Krisis – Manifeste contre le travail – 10/18

Krisis contre le travail

Manifeste contre le travail
Krisis
10/18
106 pages, 6.4 euros

 

A grands coups d’analyses économiques marxistes et de slogans assassins, un collectif allemand cherche à libérer l’homme du travail. Stimulant.

 

La critique du travail est une déclaration de guerre à la société actuelle : c’est dit, et les trois rédacteurs allemands duManifeste du groupe Krisis y vont gaiement. En filiation proclamée avec la pensée marxiste et situationniste, les analyses du Manifeste veulent constituer le troisième assaut communiste contre la société capitaliste. Elles prennent acte d’un intolérable échec, d’une dévastation du monde et de l’homme par le capitalisme mondialisé et déshumanisé : Même par son étymologie, le travail n’est pas synonyme d’activité humaine autodéterminée, mais renvoie à une destinée sociale malheureuse. C’est l’activité de ceux qui ont perdu leur liberté. Le groupe distingue en effet clairement le travail, contraint, générateur de malheur, de l’activité, librement consentie, créativement affirmée : Le travail n’a rien à voir avec le fait que les hommes transforment la nature et sont en relation les uns avec les autres de manière active. Aussi longtemps qu’il y aura des hommes, ils construiront des maisons, confectionneront des vêtements, produiront de la nourriture et beaucoup d’autres choses (…) Ce qui ne va pas de soi, c’est que l’activité humaine tout court (…) soit érigée en principe abstrait régissant les rapports sociaux ; ce qui est effectué pourtant par le truchement du capital, « travail mort », et de l’Etat son garant universel.
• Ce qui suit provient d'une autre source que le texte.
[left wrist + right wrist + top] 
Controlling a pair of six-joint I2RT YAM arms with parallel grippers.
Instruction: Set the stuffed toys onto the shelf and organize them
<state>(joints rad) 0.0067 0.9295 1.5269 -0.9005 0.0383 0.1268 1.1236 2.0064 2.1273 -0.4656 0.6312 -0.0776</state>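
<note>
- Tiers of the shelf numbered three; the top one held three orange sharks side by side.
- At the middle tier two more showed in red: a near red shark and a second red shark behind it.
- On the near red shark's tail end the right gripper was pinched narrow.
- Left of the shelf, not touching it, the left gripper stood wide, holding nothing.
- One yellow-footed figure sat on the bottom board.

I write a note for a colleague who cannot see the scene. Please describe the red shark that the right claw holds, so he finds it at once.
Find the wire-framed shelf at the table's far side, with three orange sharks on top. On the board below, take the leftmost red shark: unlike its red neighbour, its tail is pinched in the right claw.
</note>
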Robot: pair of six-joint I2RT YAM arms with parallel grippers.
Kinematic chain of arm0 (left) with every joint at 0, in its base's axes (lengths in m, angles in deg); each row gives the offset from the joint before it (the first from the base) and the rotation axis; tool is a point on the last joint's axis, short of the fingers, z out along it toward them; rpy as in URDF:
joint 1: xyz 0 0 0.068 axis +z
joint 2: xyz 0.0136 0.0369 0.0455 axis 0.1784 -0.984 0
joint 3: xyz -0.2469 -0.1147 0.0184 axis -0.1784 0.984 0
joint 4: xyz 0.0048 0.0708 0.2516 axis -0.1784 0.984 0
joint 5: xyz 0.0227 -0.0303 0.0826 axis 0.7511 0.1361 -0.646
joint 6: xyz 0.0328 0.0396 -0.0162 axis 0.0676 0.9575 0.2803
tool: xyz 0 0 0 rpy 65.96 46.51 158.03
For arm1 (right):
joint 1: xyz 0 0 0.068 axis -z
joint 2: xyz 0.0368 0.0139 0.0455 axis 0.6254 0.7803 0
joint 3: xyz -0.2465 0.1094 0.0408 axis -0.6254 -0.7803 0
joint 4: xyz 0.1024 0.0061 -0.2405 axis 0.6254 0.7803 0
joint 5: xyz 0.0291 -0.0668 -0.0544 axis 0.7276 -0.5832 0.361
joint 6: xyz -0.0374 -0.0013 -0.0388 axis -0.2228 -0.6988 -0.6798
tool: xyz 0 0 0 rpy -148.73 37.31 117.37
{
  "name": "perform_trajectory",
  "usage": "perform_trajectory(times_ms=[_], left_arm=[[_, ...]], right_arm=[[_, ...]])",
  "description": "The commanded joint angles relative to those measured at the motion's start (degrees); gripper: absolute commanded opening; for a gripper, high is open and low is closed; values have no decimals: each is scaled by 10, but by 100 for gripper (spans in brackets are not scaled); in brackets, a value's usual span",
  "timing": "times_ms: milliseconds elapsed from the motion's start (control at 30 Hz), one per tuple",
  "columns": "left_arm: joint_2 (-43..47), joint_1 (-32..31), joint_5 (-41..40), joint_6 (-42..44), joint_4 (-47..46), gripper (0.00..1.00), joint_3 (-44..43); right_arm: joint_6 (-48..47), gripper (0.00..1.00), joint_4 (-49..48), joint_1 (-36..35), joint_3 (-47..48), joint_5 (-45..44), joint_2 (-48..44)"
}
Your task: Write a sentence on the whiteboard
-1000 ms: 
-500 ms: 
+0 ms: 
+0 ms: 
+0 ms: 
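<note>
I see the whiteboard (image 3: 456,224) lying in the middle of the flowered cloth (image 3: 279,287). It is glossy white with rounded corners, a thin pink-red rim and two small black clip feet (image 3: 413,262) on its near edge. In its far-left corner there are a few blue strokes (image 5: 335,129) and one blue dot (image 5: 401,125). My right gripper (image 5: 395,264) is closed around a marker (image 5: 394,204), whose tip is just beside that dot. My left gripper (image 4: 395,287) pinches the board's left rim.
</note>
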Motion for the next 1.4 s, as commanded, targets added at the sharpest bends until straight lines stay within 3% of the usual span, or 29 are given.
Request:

Or, estime Krisis, cette société du travail forcé touche à sa fin, ou même est déjà morte et tourne à vide, parce qu’on supprime d’avantage de travail qu’on ne peut en réabsorber par l’extension des marchés. Devant l’installation des sociétés capitalistes dans le chômage structurel, générant de nouveaux prolétaires invités à se tuer, sinon au travail, du moins à la recherche d’un introuvaible «emploi» (Ce n’est plus la malédiction biblique «Tu mangeras ton pain à la sueur de ton front» qui pèse sur les exclus, mais une nouvelle damnation encore plus impitoyable : «Tu ne mangeras pas, parce que ta sueur est superflue et invendable»), Krisis affirme son mépris pour toute la classe politique, droite oppressive, gauche gestionnaire, alternatifs qui se contenteraient de «niches» : il ne s’agit pas, comme on pense à gauche, de libérer le travail du joug de la haute finance ou des patrons, mais de selibérer du travail lui-même, et d’entériner par conséquent le dégoût qu’éprouve naturellement l’individu à se faire voler son temps, son corps et son esprit en échange d’un peu d’équivalent universel (l’argent) inapte à acheter de la liberté.Aucune caste dominante dans l’histoire n’a mené une vie aussi peu libre et aussi misérable que les managers surmenés de Microsoft, Daimler-Chrysler ou Sony. N’importe quel seigneur du Moyen Âge aurait profondément méprisé ces gens. C’est alors à une refonte complète des principes qui régissent la vie quotidienne et les rapports sociaux qu’invite Krisis : Et pourquoi faudrait-il encore des inspecteurs des impôts et des policiers, des travailleurs sociaux et des administrateurs de la misère s’il n’y a plus de propriété privée à protéger, ni de misère sociale à administrer, et si personne n’a plus à être dressé au respect des contraintes aliénantes du système ?

D’abord publié en allemand en 1999, très dépendant du corpus marxiste de référence, un peu ampoulé ou excessif par moments, le Manifeste contre le travail forme pourtant un arsenal théorique plutôt consistant ; à tout le moins, c’est une voix à prendre en compte, en tant qu’elle est extérieure à tout le dispositif politique en place.